What is being asked |
Copy down all of the data underneath, exactly as shown.

Provided data |
┄┄┄┄┄┄┄┄┄┄

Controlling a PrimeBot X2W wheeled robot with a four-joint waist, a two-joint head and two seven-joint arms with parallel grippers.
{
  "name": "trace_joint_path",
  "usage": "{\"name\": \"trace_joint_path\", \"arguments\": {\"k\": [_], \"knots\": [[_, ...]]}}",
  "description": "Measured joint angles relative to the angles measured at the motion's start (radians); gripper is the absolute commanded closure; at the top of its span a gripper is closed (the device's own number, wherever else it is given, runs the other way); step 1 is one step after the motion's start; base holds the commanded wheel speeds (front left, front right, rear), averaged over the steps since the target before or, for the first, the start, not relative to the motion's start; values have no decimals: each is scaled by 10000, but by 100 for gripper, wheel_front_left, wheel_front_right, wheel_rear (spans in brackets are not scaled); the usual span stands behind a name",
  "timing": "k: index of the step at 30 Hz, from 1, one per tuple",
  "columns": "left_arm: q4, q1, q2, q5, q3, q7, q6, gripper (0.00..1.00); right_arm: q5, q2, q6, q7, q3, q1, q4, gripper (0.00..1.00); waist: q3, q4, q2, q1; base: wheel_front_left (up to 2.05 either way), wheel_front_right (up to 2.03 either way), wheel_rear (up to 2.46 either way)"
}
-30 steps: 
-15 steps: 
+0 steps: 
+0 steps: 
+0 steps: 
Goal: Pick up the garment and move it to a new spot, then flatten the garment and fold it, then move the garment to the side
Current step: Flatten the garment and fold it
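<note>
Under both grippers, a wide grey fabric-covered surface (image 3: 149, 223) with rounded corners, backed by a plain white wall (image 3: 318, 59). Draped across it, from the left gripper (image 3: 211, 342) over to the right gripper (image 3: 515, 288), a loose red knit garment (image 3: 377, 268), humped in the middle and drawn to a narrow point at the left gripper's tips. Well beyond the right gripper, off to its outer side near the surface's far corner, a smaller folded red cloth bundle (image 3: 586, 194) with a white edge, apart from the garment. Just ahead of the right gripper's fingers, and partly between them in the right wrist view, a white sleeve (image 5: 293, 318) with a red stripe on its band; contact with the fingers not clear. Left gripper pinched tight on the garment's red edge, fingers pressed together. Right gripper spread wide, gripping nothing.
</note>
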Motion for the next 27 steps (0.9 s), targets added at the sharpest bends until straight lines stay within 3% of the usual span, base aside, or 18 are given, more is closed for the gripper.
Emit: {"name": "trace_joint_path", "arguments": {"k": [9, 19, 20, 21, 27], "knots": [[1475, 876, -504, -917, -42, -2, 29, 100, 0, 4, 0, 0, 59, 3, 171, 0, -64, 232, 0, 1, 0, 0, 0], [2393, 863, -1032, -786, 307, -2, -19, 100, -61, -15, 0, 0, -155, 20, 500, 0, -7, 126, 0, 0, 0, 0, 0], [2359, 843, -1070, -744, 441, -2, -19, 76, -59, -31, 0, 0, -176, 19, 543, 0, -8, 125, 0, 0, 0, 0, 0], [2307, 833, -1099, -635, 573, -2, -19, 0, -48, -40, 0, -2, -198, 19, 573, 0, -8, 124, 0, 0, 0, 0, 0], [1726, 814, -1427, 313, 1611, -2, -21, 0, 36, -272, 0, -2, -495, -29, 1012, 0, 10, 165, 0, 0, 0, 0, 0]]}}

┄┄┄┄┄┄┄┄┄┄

Your solution |
Controlling a PrimeBot X2W wheeled robot with a four-joint waist, a two-joint head and two seven-joint arms with parallel grippers.
{
  "name": "trace_joint_path",
  "usage": "{\"name\": \"trace_joint_path\", \"arguments\": {\"k\": [_], \"knots\": [[_, ...]]}}",
  "description": "Measured joint angles relative to the angles measured at the motion's start (radians); gripper is the absolute commanded closure; at the top of its span a gripper is closed (the device's own number, wherever else it is given, runs the other way); step 1 is one step after the motion's start; base holds the commanded wheel speeds (front left, front right, rear), averaged over the steps since the target before or, for the first, the start, not relative to the motion's start; values have no decimals: each is scaled by 10000, but by 100 for gripper, wheel_front_left, wheel_front_right, wheel_rear (spans in brackets are not scaled); the usual span stands behind a name",
  "timing": "k: index of the step at 30 Hz, from 1, one per tuple",
  "columns": "left_arm: q4, q1, q2, q5, q3, q7, q6, gripper (0.00..1.00); right_arm: q5, q2, q6, q7, q3, q1, q4, gripper (0.00..1.00); waist: q3, q4, q2, q1; base: wheel_front_left (up to 2.05 either way), wheel_front_right (up to 2.03 either way), wheel_rear (up to 2.46 either way)"
}
-30 steps: 
-15 steps: 
+0 steps: 
+0 steps: 
+0 steps: 
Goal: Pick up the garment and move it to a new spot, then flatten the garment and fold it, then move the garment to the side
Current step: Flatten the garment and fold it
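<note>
Under both grippers, a wide grey fabric-covered surface (image 3: 149, 223) with rounded corners, backed by a plain white wall (image 3: 318, 59). Draped across it, from the left gripper (image 3: 211, 342) over to the right gripper (image 3: 515, 288), a loose red knit garment (image 3: 377, 268), humped in the middle and drawn to a narrow point at the left gripper's tips. Well beyond the right gripper, off to its outer side near the surface's far corner, a smaller folded red cloth bundle (image 3: 586, 194) with a white edge, apart from the garment. Just ahead of the right gripper's fingers, and partly between them in the right wrist view, a white sleeve (image 5: 293, 318) with a red stripe on its band; contact with the fingers not clear. Left gripper pinched tight on the garment's red edge, fingers pressed together. Right gripper spread wide, gripping nothing.
</note>
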Motion for the next 27 steps (0.9 s), targets added at the sharpest bends until straight lines stay within 3% of the usual span, base aside, or 18 are given, more is closed for the gripper.
Emit: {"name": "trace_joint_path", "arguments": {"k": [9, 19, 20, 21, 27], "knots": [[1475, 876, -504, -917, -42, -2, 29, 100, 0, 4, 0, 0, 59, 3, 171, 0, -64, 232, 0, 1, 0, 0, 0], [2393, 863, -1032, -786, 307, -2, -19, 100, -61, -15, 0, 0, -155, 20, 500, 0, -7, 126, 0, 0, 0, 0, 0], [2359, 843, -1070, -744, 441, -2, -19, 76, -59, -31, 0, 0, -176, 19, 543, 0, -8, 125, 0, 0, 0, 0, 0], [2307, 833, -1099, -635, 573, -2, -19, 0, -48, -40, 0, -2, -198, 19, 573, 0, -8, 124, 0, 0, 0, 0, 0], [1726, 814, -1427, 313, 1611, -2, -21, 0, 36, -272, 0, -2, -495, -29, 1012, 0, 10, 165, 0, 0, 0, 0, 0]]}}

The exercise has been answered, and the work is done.